Even his comrade Guang was spooked by the sight, grabbing a pistol from a yeoman, and peppering the water with shots. Others joined in the fusillade and soon the sub pen echoed with weapons fire. Men yelled. Sailors and marines and d
ock hands scurried along both sides of the pier, raking the water with fire, seemingly with no effect.
The little craft submerged again but didn’t go far. It glided further into the pen, looking just like a small whale, dorsal fins, stubby forward flukes, its supple body whipping back and forth. It approached the larger boat, known as the Xichang. She was a fast-attack boat in the PLA Navy.
Xi had a thought. Maybe it was just a whale that had followed them, confused, hungry, lost. It had happened. Or maybe they were American saboteurs.
The craft or whale paused at a small diving platform, suspended over the edge of the dock. Already, inside the dive shop windows, two men half-clad in dive gear had poked their heads out; they would have been inspecting the outer hull of the Xichang in another hour, looking for leaks, dents, loose fittings, mangled valves. Now, they ducked back into the shop amidst the volley of rounds flying around the pen.
The water around the dive platform foamed vigorously and two heads poked above the water’s surface. The heads were beaked, rounded and plated as if armored.

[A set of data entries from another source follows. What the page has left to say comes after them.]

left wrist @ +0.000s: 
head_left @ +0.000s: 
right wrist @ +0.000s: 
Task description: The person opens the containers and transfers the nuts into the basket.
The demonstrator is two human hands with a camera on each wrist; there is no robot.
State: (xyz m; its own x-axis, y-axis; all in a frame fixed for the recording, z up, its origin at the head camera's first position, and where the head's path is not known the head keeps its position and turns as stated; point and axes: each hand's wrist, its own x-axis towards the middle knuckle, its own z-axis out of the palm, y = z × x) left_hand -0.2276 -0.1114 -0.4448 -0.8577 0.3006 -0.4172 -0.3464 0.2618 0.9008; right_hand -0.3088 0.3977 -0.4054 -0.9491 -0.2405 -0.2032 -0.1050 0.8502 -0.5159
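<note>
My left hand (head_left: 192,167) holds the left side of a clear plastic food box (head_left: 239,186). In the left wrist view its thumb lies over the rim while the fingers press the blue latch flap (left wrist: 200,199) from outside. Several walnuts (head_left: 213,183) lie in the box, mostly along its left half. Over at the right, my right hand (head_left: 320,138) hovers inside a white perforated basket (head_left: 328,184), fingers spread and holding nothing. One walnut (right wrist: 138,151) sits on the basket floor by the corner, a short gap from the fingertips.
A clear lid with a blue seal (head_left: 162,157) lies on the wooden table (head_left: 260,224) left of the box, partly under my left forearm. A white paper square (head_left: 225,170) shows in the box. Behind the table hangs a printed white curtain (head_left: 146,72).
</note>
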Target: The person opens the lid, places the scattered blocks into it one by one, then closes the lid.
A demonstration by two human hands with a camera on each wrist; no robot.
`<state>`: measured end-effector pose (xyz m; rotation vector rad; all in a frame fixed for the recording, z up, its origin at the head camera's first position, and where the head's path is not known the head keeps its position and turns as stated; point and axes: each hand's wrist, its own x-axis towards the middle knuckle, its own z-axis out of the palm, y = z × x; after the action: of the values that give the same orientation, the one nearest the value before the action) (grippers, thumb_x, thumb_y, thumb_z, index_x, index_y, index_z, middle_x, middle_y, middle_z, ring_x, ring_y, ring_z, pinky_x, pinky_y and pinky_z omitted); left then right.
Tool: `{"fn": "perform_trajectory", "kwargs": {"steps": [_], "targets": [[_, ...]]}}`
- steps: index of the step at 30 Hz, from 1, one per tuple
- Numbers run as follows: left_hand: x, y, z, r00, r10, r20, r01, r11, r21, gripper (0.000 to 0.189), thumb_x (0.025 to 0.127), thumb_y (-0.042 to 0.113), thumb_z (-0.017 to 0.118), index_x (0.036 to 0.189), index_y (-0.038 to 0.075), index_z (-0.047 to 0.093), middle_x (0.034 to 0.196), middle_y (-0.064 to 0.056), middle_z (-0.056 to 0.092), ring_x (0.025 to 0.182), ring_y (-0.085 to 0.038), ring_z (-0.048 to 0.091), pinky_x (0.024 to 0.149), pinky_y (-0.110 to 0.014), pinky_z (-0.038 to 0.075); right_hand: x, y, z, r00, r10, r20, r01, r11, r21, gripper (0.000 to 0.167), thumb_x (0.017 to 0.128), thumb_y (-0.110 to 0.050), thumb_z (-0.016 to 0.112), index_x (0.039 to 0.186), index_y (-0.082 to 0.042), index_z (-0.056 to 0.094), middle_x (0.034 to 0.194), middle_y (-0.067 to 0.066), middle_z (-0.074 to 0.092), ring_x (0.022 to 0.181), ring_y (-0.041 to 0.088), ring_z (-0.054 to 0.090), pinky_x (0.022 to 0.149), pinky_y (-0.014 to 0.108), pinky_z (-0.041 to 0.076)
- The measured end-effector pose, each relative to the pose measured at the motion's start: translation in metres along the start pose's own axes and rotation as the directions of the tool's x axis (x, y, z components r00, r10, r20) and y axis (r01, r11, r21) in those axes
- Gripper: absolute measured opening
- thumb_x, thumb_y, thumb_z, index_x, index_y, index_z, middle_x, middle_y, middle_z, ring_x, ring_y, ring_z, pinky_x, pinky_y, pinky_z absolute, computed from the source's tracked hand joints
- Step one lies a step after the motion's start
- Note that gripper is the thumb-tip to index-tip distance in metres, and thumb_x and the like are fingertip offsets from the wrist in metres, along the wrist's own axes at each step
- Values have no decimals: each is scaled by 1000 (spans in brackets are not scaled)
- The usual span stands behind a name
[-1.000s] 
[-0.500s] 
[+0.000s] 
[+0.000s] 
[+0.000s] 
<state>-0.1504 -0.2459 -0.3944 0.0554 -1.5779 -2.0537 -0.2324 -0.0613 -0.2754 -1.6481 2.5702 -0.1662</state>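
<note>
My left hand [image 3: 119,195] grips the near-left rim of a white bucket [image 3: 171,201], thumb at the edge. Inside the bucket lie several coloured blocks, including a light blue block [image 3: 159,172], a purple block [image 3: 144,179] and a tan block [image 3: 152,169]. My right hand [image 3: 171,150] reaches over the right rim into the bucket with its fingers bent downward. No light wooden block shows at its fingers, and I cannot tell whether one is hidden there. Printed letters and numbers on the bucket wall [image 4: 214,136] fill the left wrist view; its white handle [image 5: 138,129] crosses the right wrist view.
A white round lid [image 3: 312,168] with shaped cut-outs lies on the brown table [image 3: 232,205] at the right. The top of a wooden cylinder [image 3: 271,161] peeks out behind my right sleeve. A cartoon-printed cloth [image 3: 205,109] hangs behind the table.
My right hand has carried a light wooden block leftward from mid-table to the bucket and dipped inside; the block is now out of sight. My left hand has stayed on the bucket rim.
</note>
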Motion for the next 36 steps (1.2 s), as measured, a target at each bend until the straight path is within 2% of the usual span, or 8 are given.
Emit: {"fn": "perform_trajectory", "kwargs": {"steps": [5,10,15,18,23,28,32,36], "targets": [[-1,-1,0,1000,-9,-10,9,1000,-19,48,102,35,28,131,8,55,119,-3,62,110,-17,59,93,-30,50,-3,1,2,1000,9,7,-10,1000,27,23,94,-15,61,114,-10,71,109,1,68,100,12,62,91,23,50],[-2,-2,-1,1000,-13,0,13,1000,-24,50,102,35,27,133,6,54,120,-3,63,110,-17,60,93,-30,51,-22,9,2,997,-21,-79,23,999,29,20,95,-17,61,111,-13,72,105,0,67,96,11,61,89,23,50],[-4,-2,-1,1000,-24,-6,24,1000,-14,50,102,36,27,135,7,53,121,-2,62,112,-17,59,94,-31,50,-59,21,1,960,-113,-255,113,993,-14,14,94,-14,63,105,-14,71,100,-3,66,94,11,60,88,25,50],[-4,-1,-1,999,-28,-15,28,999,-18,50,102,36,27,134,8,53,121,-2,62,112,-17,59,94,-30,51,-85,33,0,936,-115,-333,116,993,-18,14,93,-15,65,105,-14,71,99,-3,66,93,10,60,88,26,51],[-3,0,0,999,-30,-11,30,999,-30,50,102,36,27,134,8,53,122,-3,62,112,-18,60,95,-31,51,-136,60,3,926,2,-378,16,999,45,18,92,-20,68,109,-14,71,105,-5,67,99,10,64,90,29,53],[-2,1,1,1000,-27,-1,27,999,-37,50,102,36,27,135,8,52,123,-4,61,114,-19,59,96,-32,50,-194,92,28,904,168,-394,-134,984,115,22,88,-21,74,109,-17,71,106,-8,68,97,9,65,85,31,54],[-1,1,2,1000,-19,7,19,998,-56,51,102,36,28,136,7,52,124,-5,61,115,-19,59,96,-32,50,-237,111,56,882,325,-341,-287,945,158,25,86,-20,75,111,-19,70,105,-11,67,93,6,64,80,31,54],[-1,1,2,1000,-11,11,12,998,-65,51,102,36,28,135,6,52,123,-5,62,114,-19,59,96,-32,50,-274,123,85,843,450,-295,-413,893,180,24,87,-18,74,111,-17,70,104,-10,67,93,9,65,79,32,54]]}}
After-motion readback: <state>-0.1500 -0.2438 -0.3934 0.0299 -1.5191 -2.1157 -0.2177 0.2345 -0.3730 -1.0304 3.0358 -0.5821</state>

Xi finally saw them and sucked in his breath. Qianshuiyuan, he decided. American frogmen, combat divers, carried to Longpo to sabotage the boats. They had to be stopped.
Others saw the frogmen. They scurried to the side where the dive platform was suspended, momentarily stunned at the sight of the divers hauling themselves up onto the partially submerged platform.
Only when the first diver came fully in view, standing erect, did Xi realize this was no American frogman.
“Wo de shangdi…Zhe shi shenme?” What the hell--?
The diver was much taller or longer than any human Xi had ever seen. Easily three meters, if not more. The dive suit resembled a dolphin from its mid-section up, complete with beak, eyeholes, forelimbs and odd appendages he had no idea what they were. Below the mid-section, were two legs, seemingly mechanized, for they moved with a jerky, mechanical action that belied the natural look of its forebody. One of the forelimbs held some kind of device. It was cylindrical with a horn-shaped opening at one end. The diver aimed the device at the startled men.